A Hybrid Physical--Digital Framework for Annotated Fracture Reduction Data Evaluated using Clinically Relevant 3D metrics
Basile Longo (LaTIM), Paul-Emmanuel Edeline (LaTIM, IMT Atlantique), Hoel Letissier (LaTIM), Marc-Olivier Gauci, Aziliz Guezou-Philippe (IMT Atlantique, LaTIM), Val\'erie Burdin (IMT Atlantique, LaTIM), Guillaume Dardenne (LaTIM)

TL;DR
This paper introduces a hybrid physical-digital framework for generating annotated fracture reduction data, enabling realistic evaluation of automatic reduction algorithms using clinically relevant 3D metrics, addressing a key data scarcity challenge.
Contribution
It presents a novel hybrid framework combining physical 3D printing and digital analysis to create annotated fracture reduction datasets with clinically relevant metrics.
Findings
Achieved significant improvements in fracture reduction metrics compared to preoperative measurements.
Successfully evaluated the framework on 11 clinical cases with two independent operators.

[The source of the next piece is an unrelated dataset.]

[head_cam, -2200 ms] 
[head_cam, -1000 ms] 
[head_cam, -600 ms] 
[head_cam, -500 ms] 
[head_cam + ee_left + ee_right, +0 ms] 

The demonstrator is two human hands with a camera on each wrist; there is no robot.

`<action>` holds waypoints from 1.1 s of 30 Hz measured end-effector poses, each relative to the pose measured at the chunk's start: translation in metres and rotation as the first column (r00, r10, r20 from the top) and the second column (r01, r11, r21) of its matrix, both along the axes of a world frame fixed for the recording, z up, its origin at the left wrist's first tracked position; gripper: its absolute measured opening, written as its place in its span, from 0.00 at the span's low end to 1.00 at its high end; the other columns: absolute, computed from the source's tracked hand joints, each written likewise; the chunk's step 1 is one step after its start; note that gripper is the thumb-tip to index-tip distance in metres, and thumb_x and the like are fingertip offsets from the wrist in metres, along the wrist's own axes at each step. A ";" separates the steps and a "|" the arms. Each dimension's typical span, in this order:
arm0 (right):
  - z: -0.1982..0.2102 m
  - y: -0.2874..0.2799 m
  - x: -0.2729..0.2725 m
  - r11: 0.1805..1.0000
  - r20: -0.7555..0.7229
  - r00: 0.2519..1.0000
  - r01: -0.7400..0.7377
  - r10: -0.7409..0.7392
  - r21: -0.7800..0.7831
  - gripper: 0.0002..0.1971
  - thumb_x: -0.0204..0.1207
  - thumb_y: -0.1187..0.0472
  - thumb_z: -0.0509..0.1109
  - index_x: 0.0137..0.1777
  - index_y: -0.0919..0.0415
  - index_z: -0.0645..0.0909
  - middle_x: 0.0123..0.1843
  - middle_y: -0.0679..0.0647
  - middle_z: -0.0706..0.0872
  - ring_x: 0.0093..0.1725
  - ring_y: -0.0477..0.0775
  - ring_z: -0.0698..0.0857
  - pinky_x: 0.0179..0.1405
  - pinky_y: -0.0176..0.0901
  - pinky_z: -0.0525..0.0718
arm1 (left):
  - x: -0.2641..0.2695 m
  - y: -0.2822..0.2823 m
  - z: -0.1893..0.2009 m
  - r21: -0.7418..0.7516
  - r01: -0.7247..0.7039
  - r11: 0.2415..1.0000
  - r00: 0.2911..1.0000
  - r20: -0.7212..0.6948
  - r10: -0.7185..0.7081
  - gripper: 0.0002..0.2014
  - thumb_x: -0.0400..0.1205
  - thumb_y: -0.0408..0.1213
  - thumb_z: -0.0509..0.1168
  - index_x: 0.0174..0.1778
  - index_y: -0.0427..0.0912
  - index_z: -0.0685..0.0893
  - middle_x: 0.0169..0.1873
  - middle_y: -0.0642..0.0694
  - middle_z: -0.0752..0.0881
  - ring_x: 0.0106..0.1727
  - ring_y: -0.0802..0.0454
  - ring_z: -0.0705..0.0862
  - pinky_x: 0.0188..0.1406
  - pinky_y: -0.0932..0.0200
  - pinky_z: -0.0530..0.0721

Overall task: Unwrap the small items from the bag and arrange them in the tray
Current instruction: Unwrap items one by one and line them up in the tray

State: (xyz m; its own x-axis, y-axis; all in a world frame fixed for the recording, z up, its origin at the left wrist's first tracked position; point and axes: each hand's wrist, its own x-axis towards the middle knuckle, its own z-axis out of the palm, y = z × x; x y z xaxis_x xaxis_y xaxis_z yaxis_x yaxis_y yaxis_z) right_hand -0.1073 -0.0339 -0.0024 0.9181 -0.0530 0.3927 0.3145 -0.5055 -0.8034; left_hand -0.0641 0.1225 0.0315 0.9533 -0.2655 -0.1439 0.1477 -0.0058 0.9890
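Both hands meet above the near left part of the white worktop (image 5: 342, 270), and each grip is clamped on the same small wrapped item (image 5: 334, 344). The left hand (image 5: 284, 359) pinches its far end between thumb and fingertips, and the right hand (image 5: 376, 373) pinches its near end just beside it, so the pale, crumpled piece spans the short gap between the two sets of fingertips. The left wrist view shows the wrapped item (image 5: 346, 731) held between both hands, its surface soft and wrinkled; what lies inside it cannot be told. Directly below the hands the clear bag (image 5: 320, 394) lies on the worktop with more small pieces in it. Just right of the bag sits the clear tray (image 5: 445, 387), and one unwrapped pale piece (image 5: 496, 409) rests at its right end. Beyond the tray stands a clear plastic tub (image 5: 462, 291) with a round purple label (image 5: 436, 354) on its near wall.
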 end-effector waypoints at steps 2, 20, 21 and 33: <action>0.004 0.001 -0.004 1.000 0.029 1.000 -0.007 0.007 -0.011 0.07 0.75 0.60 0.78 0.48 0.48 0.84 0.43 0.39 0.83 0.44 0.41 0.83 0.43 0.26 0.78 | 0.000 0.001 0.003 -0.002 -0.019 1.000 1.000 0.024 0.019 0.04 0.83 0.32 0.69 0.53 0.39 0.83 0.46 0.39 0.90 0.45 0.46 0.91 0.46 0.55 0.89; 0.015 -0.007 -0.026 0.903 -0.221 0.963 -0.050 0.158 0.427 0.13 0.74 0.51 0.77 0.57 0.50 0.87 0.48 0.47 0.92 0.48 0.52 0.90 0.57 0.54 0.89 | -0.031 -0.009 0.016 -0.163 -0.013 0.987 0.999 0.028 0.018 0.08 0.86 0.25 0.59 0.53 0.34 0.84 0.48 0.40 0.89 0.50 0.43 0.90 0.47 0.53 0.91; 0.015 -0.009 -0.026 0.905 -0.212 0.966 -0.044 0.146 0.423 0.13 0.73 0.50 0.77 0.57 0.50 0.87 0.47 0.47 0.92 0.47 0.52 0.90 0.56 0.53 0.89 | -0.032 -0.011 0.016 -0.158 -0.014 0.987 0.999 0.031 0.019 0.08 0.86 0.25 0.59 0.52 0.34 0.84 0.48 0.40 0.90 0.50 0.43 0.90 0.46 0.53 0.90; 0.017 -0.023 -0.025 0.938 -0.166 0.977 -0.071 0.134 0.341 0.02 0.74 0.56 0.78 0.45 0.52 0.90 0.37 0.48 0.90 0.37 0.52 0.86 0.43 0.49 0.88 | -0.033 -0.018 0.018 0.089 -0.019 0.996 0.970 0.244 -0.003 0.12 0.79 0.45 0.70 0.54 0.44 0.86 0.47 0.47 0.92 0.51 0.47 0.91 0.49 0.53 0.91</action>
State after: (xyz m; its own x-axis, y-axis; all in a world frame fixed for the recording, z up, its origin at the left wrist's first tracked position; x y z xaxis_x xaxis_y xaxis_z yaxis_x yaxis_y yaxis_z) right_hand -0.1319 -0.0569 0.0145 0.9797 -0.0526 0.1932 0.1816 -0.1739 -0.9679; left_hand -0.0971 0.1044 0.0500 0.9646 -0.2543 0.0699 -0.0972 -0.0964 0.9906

Provided a reproducible method for assessing fracture reduction quality using 3D metrics.
Abstract
A major bottleneck in Computer-Assisted Preoperative Planning (CAPP) for fracture reduction is the limited availability of annotated data. While annotated datasets are now available for evaluating bone fracture segmentation algorithms, there is a notable lack of annotated data for the evaluation of automatic fracture reduction methods. Obtaining precise annotations, which are essential for training and evaluating automatic CAPP algorithm, of the reduced bone therefore remains a critical and underexplored challenge. Existing approaches to assess reduction methods rely either on synthetic fracture simulation which often lacks realism, or on manual virtual reductions, which are complex, time-consuming, operator-dependant and error-prone. To address these limitations, we propose a hybrid physical-digital framework for generating annotated fracture reduction data. Based on fracture CTs,…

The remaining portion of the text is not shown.